TROPICS will consist of six 3U size CubeSats, each about 10 × 10 × 36 cm and weighing just 5.34 kg, that use scanning microwave radiometers to measure temperature, humidity, precipitation and cloud properties. The CubeSats will be launched into three separate orbital planes to enable the overall constellation to monitor changes in tropical cyclones as frequently as every 21 minutes. Each CubeSat will host a high-performance radiometer scanning across the satellite track at 30 RPM to provide temperature profiles using seven channels near the 118.75 GHz oxygen absorption line, water vapor profiles using 3 channels near the 183 GHz water vapor absorption line, imagery in a single channel near 90 GHz for precipitation measurements, and a single channel at 206 GHz for cloud ice measurements. The investigation was selected from NASA's third Earth Venture Instrument competition.

Langley Research Center is the NASA Center leading the mission.

== Launches ==
The first launch took place on 12 June 2022. The Astra Rocket 3.3 vehicle (serial number LV0010) carrying two satellites for the TROPICS-1 mission failed to reach orbit and the satellites were lost. Following the retirement of Rocket 3.3 on 4 August 2022, it was reported that NASA intended to wait for Astra's Rocket 4 to be developed for the launch of the remaining four satellites of the constellation. However, it was reported at a conference on 8 August 2022 that NASA was "still looking for a ride".
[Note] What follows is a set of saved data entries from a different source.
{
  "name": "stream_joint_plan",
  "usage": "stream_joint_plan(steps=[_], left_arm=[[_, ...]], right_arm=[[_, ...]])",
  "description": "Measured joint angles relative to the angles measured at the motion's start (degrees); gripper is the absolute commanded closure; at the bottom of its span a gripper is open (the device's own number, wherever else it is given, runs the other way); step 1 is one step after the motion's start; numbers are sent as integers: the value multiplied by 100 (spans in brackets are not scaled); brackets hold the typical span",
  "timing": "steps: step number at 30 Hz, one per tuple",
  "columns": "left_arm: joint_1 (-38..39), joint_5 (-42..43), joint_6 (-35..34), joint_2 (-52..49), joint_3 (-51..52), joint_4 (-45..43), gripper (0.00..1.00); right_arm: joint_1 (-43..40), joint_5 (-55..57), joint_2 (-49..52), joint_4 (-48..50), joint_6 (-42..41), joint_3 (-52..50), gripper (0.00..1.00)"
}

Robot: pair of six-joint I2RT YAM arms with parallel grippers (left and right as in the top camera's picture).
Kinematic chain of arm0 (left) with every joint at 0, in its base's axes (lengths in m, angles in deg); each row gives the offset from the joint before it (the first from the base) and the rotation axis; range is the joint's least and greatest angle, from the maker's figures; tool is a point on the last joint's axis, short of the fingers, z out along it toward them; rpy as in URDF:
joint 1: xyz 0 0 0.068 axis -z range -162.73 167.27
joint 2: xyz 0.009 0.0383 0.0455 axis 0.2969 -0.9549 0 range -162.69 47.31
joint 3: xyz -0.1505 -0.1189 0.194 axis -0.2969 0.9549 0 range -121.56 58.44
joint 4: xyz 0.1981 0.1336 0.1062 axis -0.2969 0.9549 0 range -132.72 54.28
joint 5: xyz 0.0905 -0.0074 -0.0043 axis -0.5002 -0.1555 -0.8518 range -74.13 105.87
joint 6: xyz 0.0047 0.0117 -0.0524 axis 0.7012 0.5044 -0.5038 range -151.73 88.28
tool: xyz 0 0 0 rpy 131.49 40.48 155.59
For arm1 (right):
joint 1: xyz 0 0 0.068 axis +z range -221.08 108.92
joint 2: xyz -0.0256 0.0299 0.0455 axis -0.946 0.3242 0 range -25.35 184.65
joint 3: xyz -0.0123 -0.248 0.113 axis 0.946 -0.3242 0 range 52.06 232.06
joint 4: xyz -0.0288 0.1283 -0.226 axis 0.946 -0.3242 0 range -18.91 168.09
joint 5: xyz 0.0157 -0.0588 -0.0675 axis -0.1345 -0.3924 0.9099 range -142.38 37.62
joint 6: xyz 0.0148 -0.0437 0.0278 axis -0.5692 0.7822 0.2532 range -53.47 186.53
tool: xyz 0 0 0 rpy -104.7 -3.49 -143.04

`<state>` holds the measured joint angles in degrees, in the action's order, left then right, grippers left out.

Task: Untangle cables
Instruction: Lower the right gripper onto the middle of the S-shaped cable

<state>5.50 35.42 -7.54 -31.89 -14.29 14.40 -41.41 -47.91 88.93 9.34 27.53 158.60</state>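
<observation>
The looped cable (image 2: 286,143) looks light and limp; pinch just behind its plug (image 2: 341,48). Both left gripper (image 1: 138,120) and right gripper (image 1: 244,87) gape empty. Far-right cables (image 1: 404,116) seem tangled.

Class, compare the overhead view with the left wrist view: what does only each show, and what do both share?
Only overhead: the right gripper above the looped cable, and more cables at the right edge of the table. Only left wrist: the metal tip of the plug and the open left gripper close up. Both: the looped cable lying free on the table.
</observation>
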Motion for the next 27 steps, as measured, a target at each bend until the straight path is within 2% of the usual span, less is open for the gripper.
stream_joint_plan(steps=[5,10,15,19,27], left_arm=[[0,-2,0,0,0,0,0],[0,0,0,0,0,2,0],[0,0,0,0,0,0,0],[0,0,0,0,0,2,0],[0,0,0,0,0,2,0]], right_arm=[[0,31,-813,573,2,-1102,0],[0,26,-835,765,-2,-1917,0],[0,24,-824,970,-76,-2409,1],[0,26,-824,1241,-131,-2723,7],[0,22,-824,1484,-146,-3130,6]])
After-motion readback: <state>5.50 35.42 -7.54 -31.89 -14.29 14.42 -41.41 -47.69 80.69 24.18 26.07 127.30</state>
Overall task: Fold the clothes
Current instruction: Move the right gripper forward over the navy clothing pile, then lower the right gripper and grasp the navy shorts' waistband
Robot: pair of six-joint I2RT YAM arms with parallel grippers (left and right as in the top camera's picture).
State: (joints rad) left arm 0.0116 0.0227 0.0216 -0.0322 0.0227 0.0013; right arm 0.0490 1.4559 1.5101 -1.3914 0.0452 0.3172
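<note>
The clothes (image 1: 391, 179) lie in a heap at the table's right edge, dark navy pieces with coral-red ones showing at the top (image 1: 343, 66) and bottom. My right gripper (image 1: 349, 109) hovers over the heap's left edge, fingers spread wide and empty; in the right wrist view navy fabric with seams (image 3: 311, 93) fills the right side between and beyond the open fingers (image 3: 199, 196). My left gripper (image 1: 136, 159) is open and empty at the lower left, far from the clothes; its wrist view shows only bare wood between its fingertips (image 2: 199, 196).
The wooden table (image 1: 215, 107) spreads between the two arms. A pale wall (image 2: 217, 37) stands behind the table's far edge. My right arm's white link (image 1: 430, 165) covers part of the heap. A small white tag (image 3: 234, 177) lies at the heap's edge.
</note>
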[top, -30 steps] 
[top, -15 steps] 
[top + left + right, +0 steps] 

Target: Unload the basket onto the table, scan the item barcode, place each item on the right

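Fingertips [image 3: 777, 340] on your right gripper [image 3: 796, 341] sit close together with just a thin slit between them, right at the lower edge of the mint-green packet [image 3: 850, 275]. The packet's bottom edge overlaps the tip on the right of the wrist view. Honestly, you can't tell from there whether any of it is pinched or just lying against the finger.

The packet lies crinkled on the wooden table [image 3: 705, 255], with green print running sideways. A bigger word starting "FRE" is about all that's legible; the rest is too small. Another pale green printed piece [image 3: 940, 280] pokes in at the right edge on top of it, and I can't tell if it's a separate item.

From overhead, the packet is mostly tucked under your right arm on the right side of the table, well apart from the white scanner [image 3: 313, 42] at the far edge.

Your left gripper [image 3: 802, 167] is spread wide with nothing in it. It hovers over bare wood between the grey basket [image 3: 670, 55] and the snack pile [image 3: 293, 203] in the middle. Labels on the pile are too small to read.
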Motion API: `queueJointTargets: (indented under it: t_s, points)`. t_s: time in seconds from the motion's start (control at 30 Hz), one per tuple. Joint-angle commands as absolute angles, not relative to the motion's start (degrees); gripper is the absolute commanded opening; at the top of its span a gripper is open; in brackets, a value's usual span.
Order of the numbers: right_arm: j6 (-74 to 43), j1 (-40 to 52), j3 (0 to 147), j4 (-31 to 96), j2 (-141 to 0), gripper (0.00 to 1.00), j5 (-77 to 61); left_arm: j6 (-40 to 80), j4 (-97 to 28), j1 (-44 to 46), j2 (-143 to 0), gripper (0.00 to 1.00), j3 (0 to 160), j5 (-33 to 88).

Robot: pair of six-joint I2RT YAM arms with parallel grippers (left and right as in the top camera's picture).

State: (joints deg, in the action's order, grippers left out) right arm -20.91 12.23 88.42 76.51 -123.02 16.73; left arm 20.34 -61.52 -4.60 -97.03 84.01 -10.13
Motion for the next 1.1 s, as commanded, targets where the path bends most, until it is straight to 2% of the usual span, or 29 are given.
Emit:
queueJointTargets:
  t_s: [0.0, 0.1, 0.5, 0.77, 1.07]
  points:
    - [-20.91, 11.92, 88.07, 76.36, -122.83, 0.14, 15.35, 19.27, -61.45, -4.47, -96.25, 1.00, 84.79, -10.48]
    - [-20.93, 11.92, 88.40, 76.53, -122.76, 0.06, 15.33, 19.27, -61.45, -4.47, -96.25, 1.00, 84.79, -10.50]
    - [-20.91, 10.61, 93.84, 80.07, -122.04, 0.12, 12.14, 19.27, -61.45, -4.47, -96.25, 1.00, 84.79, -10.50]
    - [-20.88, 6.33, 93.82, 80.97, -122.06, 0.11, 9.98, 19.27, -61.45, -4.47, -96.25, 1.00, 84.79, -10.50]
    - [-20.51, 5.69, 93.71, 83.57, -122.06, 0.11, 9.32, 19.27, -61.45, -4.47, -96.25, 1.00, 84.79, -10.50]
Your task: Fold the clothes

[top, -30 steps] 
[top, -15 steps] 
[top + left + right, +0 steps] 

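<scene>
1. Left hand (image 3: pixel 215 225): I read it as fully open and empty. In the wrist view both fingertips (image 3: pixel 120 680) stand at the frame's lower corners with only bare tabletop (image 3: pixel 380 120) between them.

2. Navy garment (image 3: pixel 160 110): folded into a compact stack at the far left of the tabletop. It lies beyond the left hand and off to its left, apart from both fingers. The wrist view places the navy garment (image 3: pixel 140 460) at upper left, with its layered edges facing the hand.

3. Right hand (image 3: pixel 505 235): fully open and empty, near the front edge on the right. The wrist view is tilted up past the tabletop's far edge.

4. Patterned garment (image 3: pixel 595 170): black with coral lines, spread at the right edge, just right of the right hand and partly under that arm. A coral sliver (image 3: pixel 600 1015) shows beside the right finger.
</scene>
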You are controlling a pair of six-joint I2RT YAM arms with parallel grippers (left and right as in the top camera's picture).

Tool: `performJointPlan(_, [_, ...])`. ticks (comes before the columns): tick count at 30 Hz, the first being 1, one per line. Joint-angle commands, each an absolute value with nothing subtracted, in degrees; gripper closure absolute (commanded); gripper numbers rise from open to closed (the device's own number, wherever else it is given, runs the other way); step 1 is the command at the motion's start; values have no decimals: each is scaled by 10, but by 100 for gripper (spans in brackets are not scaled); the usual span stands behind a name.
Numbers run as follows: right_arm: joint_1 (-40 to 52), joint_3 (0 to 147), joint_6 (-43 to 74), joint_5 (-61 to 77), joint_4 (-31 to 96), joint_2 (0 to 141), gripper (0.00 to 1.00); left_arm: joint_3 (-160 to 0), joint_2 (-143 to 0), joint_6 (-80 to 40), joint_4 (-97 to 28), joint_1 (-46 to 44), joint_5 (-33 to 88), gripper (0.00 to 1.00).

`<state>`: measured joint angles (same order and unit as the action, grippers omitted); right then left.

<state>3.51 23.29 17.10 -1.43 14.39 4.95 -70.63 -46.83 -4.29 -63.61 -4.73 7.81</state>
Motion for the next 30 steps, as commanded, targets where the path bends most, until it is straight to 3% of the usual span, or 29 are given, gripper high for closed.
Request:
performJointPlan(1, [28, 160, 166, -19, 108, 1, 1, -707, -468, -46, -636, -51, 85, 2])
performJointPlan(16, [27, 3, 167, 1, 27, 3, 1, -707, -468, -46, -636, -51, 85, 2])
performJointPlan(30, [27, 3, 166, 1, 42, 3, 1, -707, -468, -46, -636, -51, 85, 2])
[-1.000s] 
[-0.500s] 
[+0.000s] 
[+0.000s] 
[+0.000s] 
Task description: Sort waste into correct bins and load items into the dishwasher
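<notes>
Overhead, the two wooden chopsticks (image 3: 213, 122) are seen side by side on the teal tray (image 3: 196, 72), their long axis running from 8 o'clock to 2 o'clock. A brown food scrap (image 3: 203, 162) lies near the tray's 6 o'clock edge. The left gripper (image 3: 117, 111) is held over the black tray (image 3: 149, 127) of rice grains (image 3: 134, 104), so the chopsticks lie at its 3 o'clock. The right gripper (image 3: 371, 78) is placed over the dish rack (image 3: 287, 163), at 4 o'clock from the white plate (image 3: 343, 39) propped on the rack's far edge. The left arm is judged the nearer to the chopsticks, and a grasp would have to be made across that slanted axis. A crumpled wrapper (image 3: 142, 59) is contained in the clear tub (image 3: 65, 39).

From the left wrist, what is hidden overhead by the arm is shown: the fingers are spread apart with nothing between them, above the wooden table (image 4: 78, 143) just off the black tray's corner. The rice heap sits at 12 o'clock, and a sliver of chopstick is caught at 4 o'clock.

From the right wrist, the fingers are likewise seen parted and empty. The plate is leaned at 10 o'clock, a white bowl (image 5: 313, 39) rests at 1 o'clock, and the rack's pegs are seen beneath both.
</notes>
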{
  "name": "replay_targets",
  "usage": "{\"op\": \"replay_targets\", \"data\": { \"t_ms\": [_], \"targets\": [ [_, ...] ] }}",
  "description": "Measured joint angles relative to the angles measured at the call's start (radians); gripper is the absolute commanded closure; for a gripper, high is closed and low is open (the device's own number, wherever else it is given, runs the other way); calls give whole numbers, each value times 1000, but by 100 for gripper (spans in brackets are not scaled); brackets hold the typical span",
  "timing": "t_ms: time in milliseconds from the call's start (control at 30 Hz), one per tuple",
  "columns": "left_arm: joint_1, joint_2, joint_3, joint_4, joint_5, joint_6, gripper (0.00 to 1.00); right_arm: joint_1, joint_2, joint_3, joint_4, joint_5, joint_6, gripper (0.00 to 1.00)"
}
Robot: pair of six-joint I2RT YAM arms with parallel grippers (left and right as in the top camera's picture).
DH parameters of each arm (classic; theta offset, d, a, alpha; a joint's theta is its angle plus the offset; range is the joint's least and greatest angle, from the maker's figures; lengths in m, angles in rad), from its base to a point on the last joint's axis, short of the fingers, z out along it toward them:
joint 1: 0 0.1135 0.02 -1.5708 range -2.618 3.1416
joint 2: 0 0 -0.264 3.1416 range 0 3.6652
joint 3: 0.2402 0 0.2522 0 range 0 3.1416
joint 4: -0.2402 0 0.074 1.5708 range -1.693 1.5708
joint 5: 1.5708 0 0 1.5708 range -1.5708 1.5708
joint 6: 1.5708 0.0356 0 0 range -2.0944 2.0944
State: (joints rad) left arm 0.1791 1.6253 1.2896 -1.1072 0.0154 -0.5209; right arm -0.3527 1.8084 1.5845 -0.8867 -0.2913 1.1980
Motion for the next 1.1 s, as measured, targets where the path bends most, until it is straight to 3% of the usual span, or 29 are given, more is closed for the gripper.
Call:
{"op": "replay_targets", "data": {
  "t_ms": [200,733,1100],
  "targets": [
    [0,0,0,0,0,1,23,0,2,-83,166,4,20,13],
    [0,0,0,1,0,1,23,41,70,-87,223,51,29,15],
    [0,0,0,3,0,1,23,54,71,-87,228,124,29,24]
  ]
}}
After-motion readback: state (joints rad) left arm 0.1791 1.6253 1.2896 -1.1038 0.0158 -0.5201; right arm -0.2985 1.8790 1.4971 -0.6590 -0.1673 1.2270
On 28 September 2022, NASA announced that the remaining satellites would be launched by a different launch provider prior to the 2023 hurricane season. On 23 November 2022, NASA awarded the launch of the remaining CubeSats to Rocket Lab, with the launches to be performed by two Electron rockets starting in May 2023. The first of the two Rocket Lab launches successfully took place on 8 May 2023 at 01:00 UTC. The second and final launch took place on 26 May 2023 at 03:46 UTC.

== TROPICS Pathfinder CubeSat ==
The TROPICS Pathfinder CubeSat mission, consisting of a single satellite, was approved by NASA's Earth System Science Pathfinder (ESSP) Program Office in order to demonstrate the technologies planned for use on TROPICS in advance of the constellation's launch.

TROPICS Pathfinder CubeSat was launched on 30 June 2021 via SpaceX's Transporter-2 rideshare mission on a Falcon 9 launch vehicle.